Speaking of Shahrastani, the great Arabian scholar, Chwolsohn says that for him Sabaeism was not astrolatry, as many are inclined to think. He thought “that God is too sublime and too great to occupy Himself with the immediate management of this world; that He has, therefore, transferred the government thereof to the gods, and retained only the most important affairs for Himself; that further, man is too weak to be able to apply immediately to the Highest; that he must, therefore, address his prayers and sacrifices to the intermediate divinities, to whom the management of the world has been entrusted by the Highest.” Chwolsohn argues that this idea is as old as the world, and that “in the heathen world this view was universally shared by the cultivated.”
Father Boori, a Portuguese missionary, who was sent to convert the “poor heathen” of Cochin-China, as early as the sixteenth century, “protests in despair, in his narrative, that there is not a dress, office, or ceremony in the Church of Rome, to which the Devil has not here provided some counterpart. Even when the Father began inveighing against the idols, he was answered that these were the images of departed great men, whom they worshipped exactly on the same principle, and in the same manner, as the Catholics did the images of the apostles and martyrs. Moreover, these idols have importance but in the eyes of the ignorant multitudes.

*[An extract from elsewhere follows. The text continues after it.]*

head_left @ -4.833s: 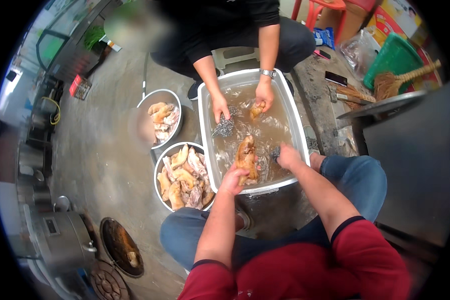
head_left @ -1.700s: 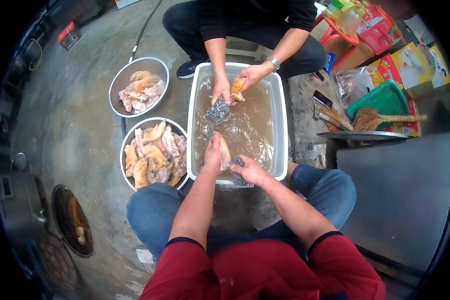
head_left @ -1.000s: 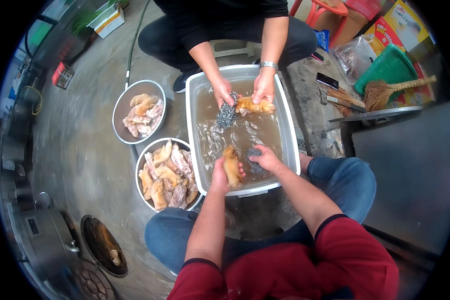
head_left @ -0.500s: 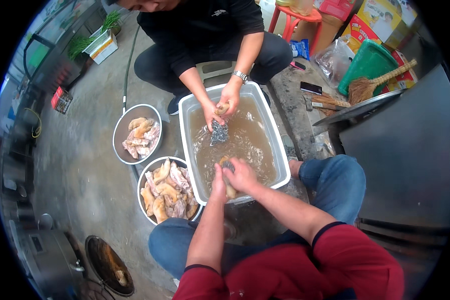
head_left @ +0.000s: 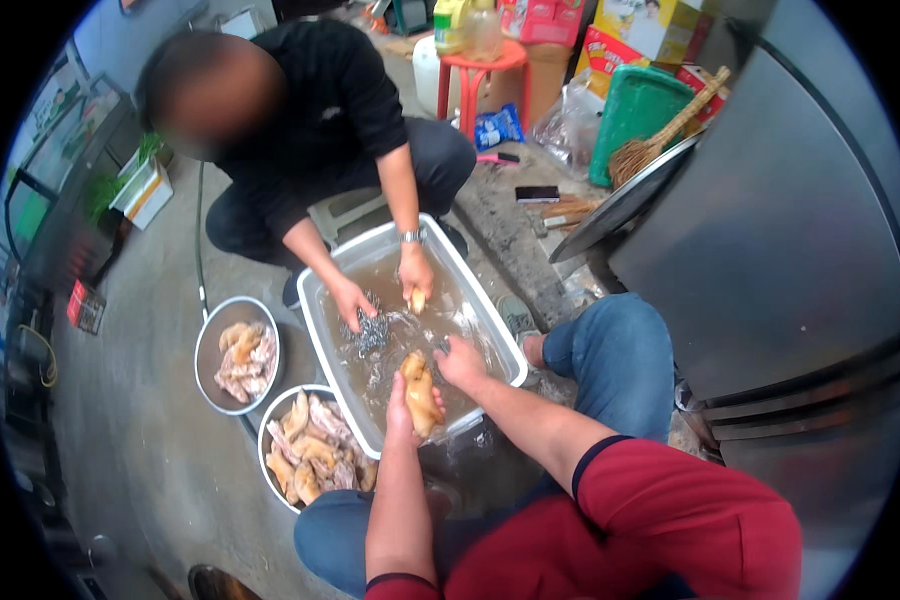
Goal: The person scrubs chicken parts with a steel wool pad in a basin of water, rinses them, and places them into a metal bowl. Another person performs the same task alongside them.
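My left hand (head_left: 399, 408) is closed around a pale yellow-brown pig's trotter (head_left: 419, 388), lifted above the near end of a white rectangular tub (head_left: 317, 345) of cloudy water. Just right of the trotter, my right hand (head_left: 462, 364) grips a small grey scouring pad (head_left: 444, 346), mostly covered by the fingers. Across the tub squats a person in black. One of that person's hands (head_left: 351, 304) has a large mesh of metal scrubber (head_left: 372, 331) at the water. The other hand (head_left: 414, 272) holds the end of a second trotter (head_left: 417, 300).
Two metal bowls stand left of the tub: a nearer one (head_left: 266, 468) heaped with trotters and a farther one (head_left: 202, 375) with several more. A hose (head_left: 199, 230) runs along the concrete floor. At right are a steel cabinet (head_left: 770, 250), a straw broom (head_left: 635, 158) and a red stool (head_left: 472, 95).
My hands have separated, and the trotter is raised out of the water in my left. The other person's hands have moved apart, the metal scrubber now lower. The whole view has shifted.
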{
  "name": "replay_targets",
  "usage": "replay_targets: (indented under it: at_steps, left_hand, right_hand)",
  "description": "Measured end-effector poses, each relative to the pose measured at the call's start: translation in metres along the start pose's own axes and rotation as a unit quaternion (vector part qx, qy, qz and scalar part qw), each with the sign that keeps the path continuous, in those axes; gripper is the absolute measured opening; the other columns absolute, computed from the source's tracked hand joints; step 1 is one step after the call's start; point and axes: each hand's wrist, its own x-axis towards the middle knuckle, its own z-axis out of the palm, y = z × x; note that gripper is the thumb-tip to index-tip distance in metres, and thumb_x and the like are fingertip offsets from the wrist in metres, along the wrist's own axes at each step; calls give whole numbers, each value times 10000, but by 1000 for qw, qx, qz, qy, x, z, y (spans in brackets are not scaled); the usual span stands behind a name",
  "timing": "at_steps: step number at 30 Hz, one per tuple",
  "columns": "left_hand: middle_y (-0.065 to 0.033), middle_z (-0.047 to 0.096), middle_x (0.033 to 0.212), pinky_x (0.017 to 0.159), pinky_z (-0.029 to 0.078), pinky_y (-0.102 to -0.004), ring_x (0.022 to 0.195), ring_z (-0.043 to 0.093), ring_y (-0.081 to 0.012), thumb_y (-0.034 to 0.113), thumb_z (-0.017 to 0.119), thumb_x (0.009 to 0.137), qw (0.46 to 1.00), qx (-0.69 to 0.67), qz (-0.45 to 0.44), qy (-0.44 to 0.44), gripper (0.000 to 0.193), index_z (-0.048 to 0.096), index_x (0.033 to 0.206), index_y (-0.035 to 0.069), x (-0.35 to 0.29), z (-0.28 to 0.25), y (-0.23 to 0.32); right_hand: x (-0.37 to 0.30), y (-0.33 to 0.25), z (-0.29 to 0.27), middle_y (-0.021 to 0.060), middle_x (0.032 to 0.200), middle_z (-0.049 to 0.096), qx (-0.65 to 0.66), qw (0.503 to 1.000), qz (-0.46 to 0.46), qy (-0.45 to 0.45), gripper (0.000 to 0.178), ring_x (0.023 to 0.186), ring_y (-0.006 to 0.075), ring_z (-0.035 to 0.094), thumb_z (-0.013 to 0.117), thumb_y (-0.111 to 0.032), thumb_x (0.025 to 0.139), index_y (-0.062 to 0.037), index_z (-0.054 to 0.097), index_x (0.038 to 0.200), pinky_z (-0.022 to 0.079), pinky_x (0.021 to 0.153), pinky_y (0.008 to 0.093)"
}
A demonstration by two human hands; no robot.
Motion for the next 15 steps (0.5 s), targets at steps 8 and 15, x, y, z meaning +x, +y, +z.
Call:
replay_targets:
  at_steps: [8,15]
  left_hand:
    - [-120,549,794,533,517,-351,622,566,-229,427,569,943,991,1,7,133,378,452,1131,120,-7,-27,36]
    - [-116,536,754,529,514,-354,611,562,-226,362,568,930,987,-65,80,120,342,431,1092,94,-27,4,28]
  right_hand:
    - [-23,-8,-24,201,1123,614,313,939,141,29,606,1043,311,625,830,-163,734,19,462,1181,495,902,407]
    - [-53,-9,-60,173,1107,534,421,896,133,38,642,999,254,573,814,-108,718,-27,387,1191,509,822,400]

The philosophy of Buddhism ignores images and fetishes. Its strongest vitality lies in its psychological conceptions of man’s inner self. The road to the supreme state of felicity, called the Ford of Nirvana, winds its invisible paths through the spiritual, not physical life of a person while on this earth. The sacred Buddhistical literature points the way by stimulating man to follow practically the example of Gautama. Therefore, the Buddhistical writings lay a particular stress on the spiritual privileges of man, advising him to cultivate his powers for the production of Meipo (phenomena) during life, and for the attainment of Nirvana, in the hereafter.”